» **TASK BRIEF**
Nothing outside the range is wanted. Repeat exactly the lines below from the one with "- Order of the" through the one with "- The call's".

::::::

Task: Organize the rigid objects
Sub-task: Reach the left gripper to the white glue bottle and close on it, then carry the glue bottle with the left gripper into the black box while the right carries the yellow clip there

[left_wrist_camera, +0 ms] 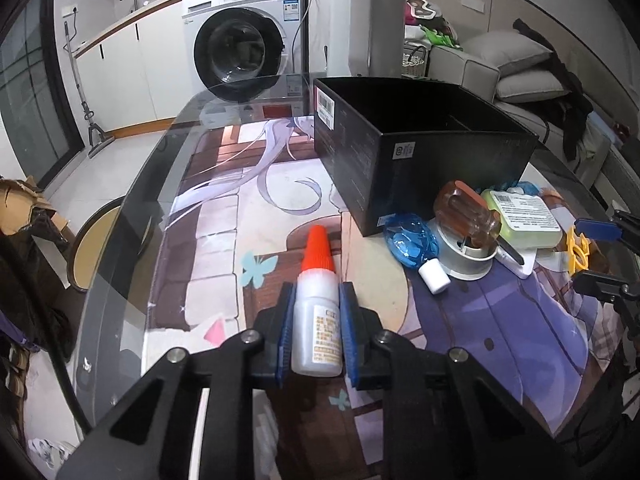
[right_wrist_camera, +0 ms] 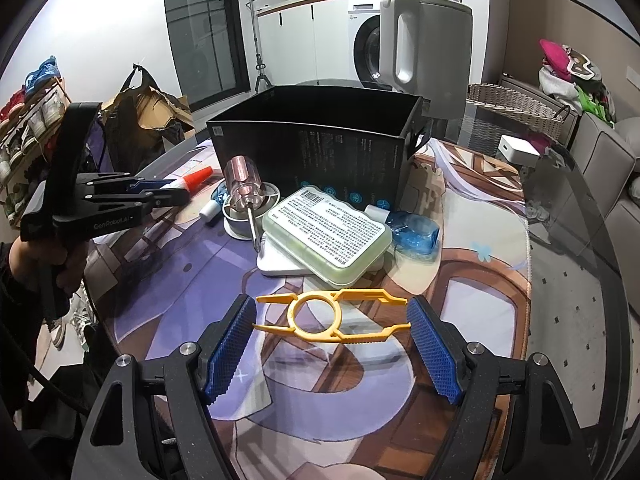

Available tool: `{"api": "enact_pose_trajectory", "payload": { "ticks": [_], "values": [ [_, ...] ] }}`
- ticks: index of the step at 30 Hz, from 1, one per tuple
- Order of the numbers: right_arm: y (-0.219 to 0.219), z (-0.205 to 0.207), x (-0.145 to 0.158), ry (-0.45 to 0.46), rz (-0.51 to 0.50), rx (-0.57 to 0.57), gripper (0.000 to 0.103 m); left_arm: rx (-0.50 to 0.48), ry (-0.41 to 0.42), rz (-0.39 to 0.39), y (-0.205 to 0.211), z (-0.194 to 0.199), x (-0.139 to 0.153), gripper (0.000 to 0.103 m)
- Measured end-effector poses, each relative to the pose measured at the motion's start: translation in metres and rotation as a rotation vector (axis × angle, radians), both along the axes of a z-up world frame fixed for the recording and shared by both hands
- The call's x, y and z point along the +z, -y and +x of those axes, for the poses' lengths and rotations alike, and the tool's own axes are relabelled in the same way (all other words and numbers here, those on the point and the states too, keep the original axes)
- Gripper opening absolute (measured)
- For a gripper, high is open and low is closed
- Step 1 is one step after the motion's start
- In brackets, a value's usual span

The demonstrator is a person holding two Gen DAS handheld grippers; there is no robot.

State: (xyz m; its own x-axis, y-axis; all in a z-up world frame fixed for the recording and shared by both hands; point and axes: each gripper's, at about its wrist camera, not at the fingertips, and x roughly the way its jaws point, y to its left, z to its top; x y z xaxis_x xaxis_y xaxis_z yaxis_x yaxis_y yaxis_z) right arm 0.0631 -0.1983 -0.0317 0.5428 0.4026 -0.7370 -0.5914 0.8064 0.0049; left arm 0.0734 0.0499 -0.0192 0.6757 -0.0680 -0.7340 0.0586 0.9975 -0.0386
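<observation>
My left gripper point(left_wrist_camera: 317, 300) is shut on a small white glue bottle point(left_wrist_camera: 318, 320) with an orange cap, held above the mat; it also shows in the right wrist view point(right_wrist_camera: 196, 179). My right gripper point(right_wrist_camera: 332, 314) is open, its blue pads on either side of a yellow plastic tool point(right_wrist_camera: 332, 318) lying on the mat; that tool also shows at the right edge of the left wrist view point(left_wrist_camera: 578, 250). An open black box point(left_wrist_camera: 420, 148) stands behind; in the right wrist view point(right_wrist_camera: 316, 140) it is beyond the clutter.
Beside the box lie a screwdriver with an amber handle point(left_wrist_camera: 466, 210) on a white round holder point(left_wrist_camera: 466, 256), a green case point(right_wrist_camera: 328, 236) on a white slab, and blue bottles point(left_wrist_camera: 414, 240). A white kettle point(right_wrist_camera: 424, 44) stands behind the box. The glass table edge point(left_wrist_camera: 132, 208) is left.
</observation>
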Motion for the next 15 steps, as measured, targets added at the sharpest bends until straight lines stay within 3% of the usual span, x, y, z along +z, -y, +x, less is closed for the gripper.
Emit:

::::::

» **ANSWER FOR THIS EXERCISE**
- Order of the numbers: right_arm: y (-0.219 to 0.219), z (-0.205 to 0.207), x (-0.145 to 0.158), ry (-0.45 to 0.46), rz (-0.51 to 0.50), rx (-0.57 to 0.57), gripper (0.000 to 0.103 m); left_arm: rx (-0.50 to 0.48), ry (-0.41 to 0.42), rz (-0.39 to 0.39), y (-0.205 to 0.211), z (-0.194 to 0.199), x (-0.139 to 0.153), gripper (0.000 to 0.103 m)
- Measured end-effector poses, each relative to the pose measured at the motion's start: translation in metres and rotation as a rotation vector (axis × angle, radians), both along the axes of a z-up world frame fixed for the recording and shared by both hands
- The call's x, y and z point along the +z, -y and +x of those axes, for the poses' lengths and rotations alike, and the tool's own axes are relabelled in the same way (all other words and numbers here, those on the point and the states too, keep the original axes)

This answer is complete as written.